Supplied data =>
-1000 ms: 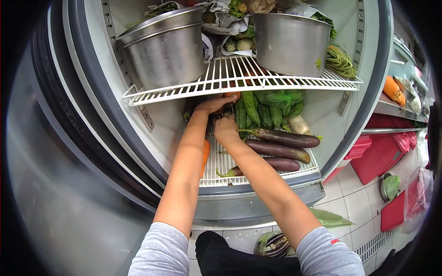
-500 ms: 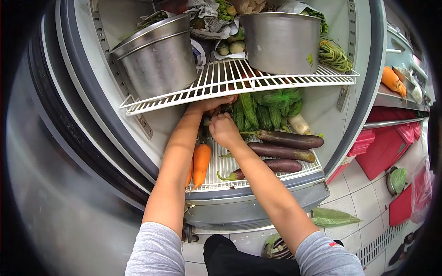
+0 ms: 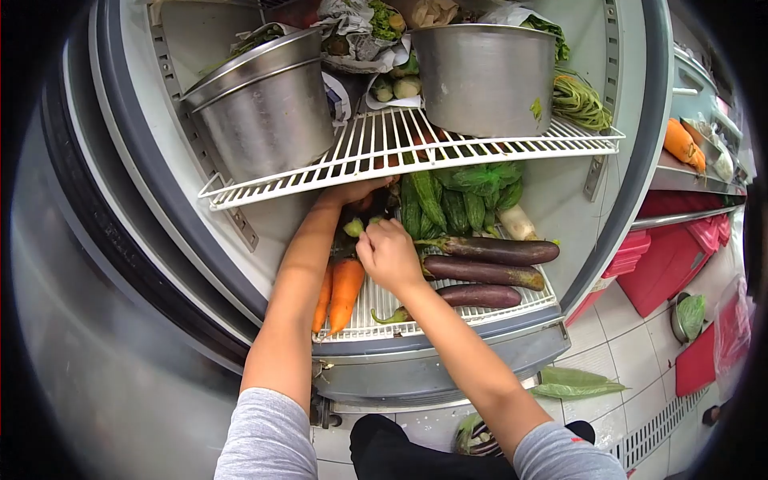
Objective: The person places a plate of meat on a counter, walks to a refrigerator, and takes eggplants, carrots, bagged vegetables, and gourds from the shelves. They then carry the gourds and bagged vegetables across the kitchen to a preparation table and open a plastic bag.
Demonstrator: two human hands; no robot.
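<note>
Under the upper white wire shelf (image 3: 336,172), my left hand (image 3: 360,190) reaches into the back left of the fridge, its fingers mostly hidden by the shelf and shadow. My right hand (image 3: 390,252) is closed just in front of it, beside a small pale green vegetable (image 3: 354,227); what its fingers grip is too small to make out. Orange carrots (image 3: 346,294) lie in front, left of my right hand. To its right are long purple eggplants (image 3: 488,274), with green ridged gourds (image 3: 432,200) behind them and a white radish (image 3: 518,222) alongside.
Two steel pots (image 3: 264,120) (image 3: 486,80) stand on the upper shelf among wrapped vegetables. Red bins (image 3: 660,264) and a side shelf with carrots (image 3: 684,144) are at the right. A long green leafy item (image 3: 576,382) lies on the floor.
My right hand has shifted slightly down, and the pale green vegetable shows more beside it. My left hand is a little further left. The whole view has shifted slightly.
</note>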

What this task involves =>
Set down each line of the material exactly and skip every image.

Task solution =>
-1000 ms: 
-500 ms: 
+0 ms: 
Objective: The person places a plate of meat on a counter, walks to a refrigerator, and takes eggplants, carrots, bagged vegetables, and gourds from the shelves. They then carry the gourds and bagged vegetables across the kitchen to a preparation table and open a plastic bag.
Demonstrator: two human hands; no robot.
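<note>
Under the upper white wire shelf (image 3: 336,172), my left hand (image 3: 360,190) reaches into the back left of the fridge, its fingers mostly hidden by the shelf and shadow. My right hand (image 3: 390,252) is closed just in front of it, beside a small pale green vegetable (image 3: 354,227); what its fingers grip is too small to make out. Orange carrots (image 3: 346,294) lie in front, left of my right hand. To its right are long purple eggplants (image 3: 488,274), with green ridged gourds (image 3: 432,200) behind them and a white radish (image 3: 518,222) alongside.
Two steel pots (image 3: 264,120) (image 3: 486,80) stand on the upper shelf among wrapped vegetables. Red bins (image 3: 660,264) and a side shelf with carrots (image 3: 684,144) are at the right. A long green leafy item (image 3: 576,382) lies on the floor.
My right hand has shifted slightly down, and the pale green vegetable shows more beside it. My left hand is a little further left. The whole view has shifted slightly.
</note>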

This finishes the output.